Enge Voraussetzungen für Strafverfolgung nach Freispruch
"Ich persönlich halte es für richtig, dass wir uns die Frage nochmal vornehmen", sagte der FDP-Politiker gegenüber der Deutschen Presse-Agentur. Das Gesetz zur Änderung der Strafprozessordnung war erst vor wenigen Tagen in Kraft getreten. Bundespräsident Frank-Walter Steinmeier hatte es kurz vor Weihnachten ausgefertigt. Zugleich regte das Staatsoberhaupt jedoch an, "das Gesetz einer erneuten parlamentarischen Prüfung und Beratung zu unterziehen". Durch die von Union und SPD beschlossene Reform ist es jetzt möglich, Verfahren zu schwersten Straftaten wie Mord, Völkermord und Verbrechen gegen die Menschlichkeit erneut aufzurollen. Und zwar auch dann, wenn sie zuvor mit einem Freispruch endeten. Voraussetzung ist, dass es neue Beweismittel gibt und dadurch eine Verurteilung des Freigesprochenen wahrscheinlich ist. Neue belastende Informationen können etwa durch modernere Untersuchungsmethoden und Fortschritte in der digitalen Forensik zutage treten. Vor allem die DNA-Analyse bietet hier heutzutage zusätzliche Möglichkeiten.
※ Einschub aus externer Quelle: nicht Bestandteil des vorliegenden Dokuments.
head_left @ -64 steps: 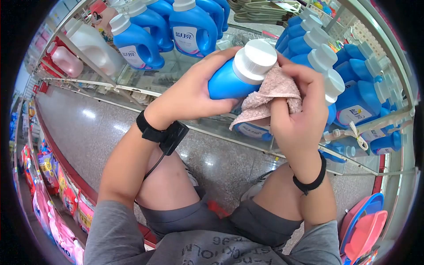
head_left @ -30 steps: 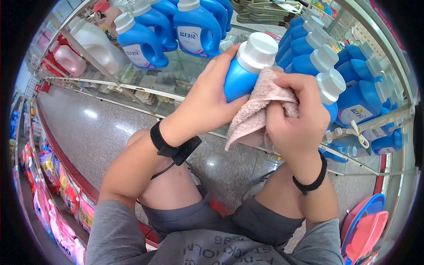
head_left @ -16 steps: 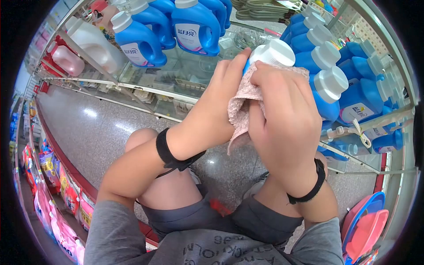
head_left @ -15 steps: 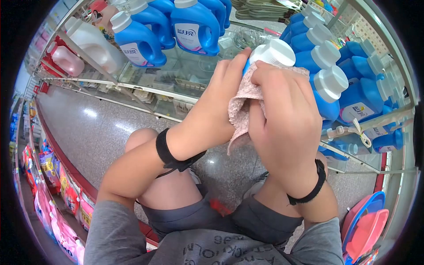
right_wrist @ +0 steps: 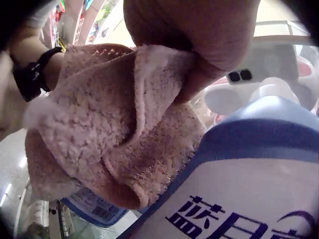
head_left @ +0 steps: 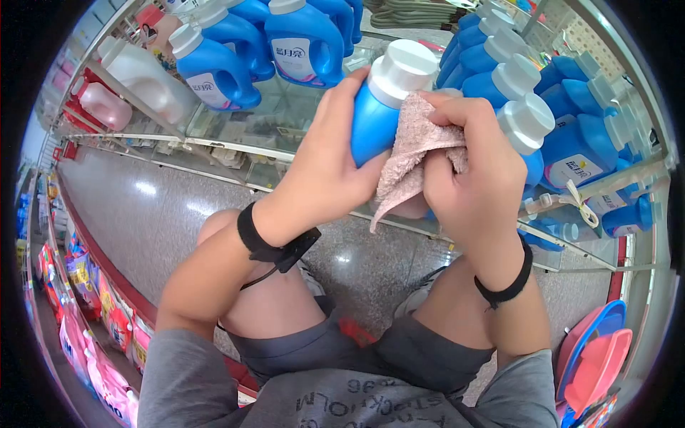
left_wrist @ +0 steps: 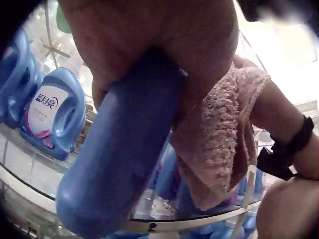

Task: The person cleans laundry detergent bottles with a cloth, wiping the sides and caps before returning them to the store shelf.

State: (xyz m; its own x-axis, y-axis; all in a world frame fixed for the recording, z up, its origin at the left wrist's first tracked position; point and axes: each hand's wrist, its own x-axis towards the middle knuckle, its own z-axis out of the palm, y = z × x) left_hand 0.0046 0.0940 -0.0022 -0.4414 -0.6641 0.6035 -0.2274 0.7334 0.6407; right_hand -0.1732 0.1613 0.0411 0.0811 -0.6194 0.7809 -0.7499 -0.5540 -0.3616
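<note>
My left hand (head_left: 317,171) grips a blue detergent bottle (head_left: 372,125) by its body, fingers on the far side and thumb on the near side. Its white cap (head_left: 404,68) points up and to the right. A pinkish terry cloth (head_left: 410,146) is pinched in my right hand (head_left: 485,175), bunched against the bottle's right side just below the cap. In the left wrist view the bottle's smooth blue side (left_wrist: 117,154) slants downward beneath the palm, with the cloth (left_wrist: 214,134) hanging beside it. Folds of cloth (right_wrist: 109,109) fill much of the right wrist view.
Blue handled detergent bottles (head_left: 296,53) stand on a glass shelf (head_left: 235,132) behind. More white-capped bottles (head_left: 524,121) line the shelf close to my right hand. Hangers (head_left: 417,14) lie at the back. Bagged goods (head_left: 89,357) line the left, and plastic basins (head_left: 592,357) stand lower right.
From half a second ago, both hands and the bottle have shifted left. My right hand has drawn back from over the bottle's front to its right side, uncovering the cap and blue shoulder.
</note>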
Kritik: Aufweichung des "ne bis in idem"-Grundsatzes
Etlichen Juristen bereitet diese Reform Bauchschmerzen. Denn sie schränkt ein Prinzip ein, das auch im Grundgesetz verankert ist. Dort heißt es: "Niemand darf wegen derselben Tat auf Grund der allgemeinen Strafgesetze mehrmals bestraft werden." Ein Zweck dieses Grundsatzes - von Juristen gerne in der lateinischen Form "ne bis in idem" zitiert - sei es, die Staatsanwaltschaften dazu anzuhalten, einen Fall umfassend aufzuklären und sich sehr genau zu überlegen, wann sie Anklage erheben, sagte Buschmann. Denn das sollten Staatsanwälte eben nur dann tun, "wenn sie davon überzeugt sind, dass sie genügend Beweismittel gesammelt haben, um zu einer Verurteilung zu kommen".
Deutscher Anwaltverein unterstützt das Vorhaben des Bundesjustizministers
"Mit dem Gesetz zur Herstellung materieller Gerechtigkeit hat der Gesetzgeber verfassungsrechtliche Grenzen nicht korrigiert, sondern gesprengt", so Rechtsanwalt Stefan Conen, Mitglied des Ausschusses Strafrecht des Deutschen Anwaltvereins. Die Regelung erlaube die Wiederaufnahme von Verfahren zuungunsten Freigesprochener in einer Beliebigkeit, welcher die Mütter und Väter des Grundgesetzes nach 1945 ein Ende bereiten wollten und bereitet haben. Der neue Wiederaufnahmegrund, den der Gesetzgeber zur Unzeit in der letzten Sitzungswoche des vorangegangenen Bundestags beschlossen habe, verstoße klar gegen Art. 103 GG. "Es ist besser, dass der Gesetzgeber sich hier selbst korrigiert, als diese Verantwortung auf das Bundesverfassungsgericht abzuwälzen", so Conen abschließend.